_WHAT THIS TASK INVOLVES_. Omit all pictures, then retype the data exactly as given.

_SUPPLIED INFORMATION_.
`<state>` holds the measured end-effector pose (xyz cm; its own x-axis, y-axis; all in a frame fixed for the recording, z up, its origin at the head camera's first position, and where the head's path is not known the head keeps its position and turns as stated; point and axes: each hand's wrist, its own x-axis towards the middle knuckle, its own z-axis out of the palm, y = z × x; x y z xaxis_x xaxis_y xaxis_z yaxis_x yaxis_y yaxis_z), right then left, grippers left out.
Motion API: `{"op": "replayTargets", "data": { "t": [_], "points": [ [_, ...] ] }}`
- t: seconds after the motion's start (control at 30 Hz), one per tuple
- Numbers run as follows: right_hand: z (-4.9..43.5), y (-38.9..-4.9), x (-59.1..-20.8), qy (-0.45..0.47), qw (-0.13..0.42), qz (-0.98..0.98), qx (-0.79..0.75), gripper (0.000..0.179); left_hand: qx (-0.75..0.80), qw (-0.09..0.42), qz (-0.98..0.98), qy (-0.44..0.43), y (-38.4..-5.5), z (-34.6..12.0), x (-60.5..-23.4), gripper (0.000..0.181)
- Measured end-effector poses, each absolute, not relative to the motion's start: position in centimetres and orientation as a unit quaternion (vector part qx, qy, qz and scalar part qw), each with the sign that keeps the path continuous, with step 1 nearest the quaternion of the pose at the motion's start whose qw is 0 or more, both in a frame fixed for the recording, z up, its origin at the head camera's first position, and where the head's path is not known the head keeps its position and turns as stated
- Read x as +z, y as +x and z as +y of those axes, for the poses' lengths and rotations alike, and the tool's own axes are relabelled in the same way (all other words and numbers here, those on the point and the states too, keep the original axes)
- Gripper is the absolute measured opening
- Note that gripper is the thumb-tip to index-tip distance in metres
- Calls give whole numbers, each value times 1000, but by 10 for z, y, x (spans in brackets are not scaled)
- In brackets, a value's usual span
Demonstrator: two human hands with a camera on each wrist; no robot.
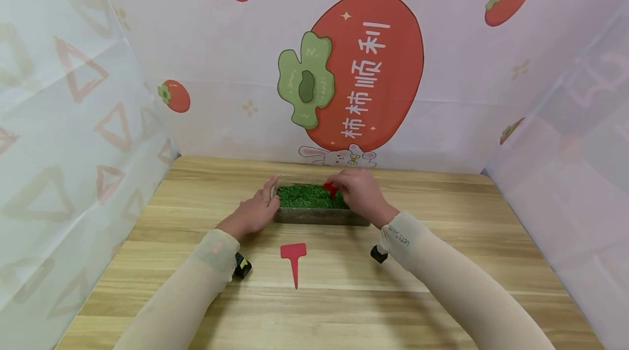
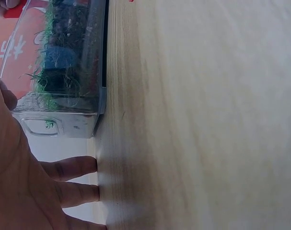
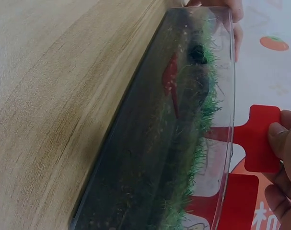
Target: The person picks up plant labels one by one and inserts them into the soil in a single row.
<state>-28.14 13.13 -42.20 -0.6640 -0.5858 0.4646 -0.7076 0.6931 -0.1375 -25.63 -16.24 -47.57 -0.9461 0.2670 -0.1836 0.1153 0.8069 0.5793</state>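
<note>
A clear rectangular planter box (image 1: 321, 216) of dark soil and green grass (image 1: 307, 196) stands near the back of the table. My right hand (image 1: 361, 191) pinches the broad head of a red T-shaped plant label (image 3: 262, 139) between thumb and fingers. Its stem reaches over the box toward the grass; whether the tip is in the soil I cannot tell. Beside it, a second red plant label (image 3: 238, 201) stands upright in the box. My left hand (image 1: 255, 211) touches the box's left end, several fingers stretched down to the table. Nearer me, another red plant label (image 1: 294, 257) lies flat.
Wood-grain table (image 1: 324, 317) under everything, with a patterned back wall (image 1: 452, 66) close behind the box. Black wrist devices (image 1: 378, 254) show under both sleeves. A red shape (image 3: 170, 76) on the box's front wall looks like a reflection.
</note>
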Motion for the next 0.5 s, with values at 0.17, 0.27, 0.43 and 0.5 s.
{"op": "replayTargets", "data": {
  "t": [0.17, 0.27, 0.43, 0.5],
  "points": [
    [128, -281, -424, 349, 185, -908, 140, 29, 294, 125, 942, 102, -256, -163, -477, 63],
    [127, -283, -428, 341, 180, -914, 124, 33, 297, 121, 942, 102, -257, -163, -478, 63],
    [125, -283, -434, 326, 175, -922, 109, 33, 292, 121, 943, 103, -257, -163, -479, 64],
    [124, -283, -435, 324, 176, -923, 111, 32, 292, 121, 943, 101, -257, -163, -478, 63]
  ]
}}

_RESULT FOR THIS EXERCISE_.
`<state>` holds the measured end-effector pose (xyz cm; its own x-axis, y-axis; all in a frame fixed for the recording, z up, its origin at the head camera's first position, and where the head's path is not known the head keeps its position and turns as stated; point and axes: each hand's wrist, its own x-axis towards the middle knuckle, its own z-axis out of the palm, y = z × x; x y z xaxis_x xaxis_y xaxis_z yaxis_x yaxis_y yaxis_z), right then left, grippers left out.
Motion API: `{"op": "replayTargets", "data": { "t": [_], "points": [ [_, ...] ] }}`
- t: seconds after the motion's start (control at 30 Hz), one per tuple
- Numbers run as follows: right_hand: z (-4.9..43.5), y (-38.9..-4.9), x (-59.1..-20.8), qy (-0.45..0.47), qw (-0.13..0.42), qz (-0.98..0.98), qx (-0.79..0.75), gripper (0.000..0.179); left_hand: qx (-0.75..0.80), qw (-0.09..0.42), qz (-0.98..0.98), qy (-0.44..0.43), y (-38.4..-5.5), z (-34.6..12.0), x (-60.5..-23.4), gripper (0.000..0.181)
- Measured end-effector poses, each absolute, not relative to the motion's start: position in centimetres and orientation as a unit quaternion (vector part qx, qy, qz and scalar part qw), each with the sign that keeps the path continuous, with step 1 nearest the quaternion of the pose at the motion's start whose qw is 0 or more, both in a frame fixed for the recording, z up, its origin at the head camera's first position, and where the head's path is not known the head keeps its position and turns as stated
- Read x as +z, y as +x and z as +y of those axes, for the poses' lengths and rotations alike, and the tool's own axes are relabelled in the same way (all other words and numbers here, those on the point and the states too, keep the original axes)
- Gripper is the absolute measured opening
- Note that gripper is the thumb-tip to index-tip distance in metres
- Calls give whole numbers, each value times 1000, but by 10 for z, y, x (spans in brackets are not scaled)
- In brackets, a value's usual span
Demonstrator: two human hands with a camera on each wrist; no robot.
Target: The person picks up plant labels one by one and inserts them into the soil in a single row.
<state>-28.14 13.13 -42.20 -0.6640 -0.5858 0.4646 -0.7076 0.6931 -0.1375 -25.63 -16.24 -47.57 -0.9461 0.2670 -0.1836 0.1153 0.8069 0.5793</state>
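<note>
A clear rectangular planter box (image 1: 321, 216) of dark soil and green grass (image 1: 307, 196) stands near the back of the table. My right hand (image 1: 361, 191) pinches the broad head of a red T-shaped plant label (image 3: 262, 139) between thumb and fingers. Its stem reaches over the box toward the grass; whether the tip is in the soil I cannot tell. Beside it, a second red plant label (image 3: 238, 201) stands upright in the box. My left hand (image 1: 255, 211) touches the box's left end, several fingers stretched down to the table. Nearer me, another red plant label (image 1: 294, 257) lies flat.
Wood-grain table (image 1: 324, 317) under everything, with a patterned back wall (image 1: 452, 66) close behind the box. Black wrist devices (image 1: 378, 254) show under both sleeves. A red shape (image 3: 170, 76) on the box's front wall looks like a reflection.
</note>
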Motion for the next 0.5 s, with values at 0.17, 0.27, 0.43 and 0.5 s.
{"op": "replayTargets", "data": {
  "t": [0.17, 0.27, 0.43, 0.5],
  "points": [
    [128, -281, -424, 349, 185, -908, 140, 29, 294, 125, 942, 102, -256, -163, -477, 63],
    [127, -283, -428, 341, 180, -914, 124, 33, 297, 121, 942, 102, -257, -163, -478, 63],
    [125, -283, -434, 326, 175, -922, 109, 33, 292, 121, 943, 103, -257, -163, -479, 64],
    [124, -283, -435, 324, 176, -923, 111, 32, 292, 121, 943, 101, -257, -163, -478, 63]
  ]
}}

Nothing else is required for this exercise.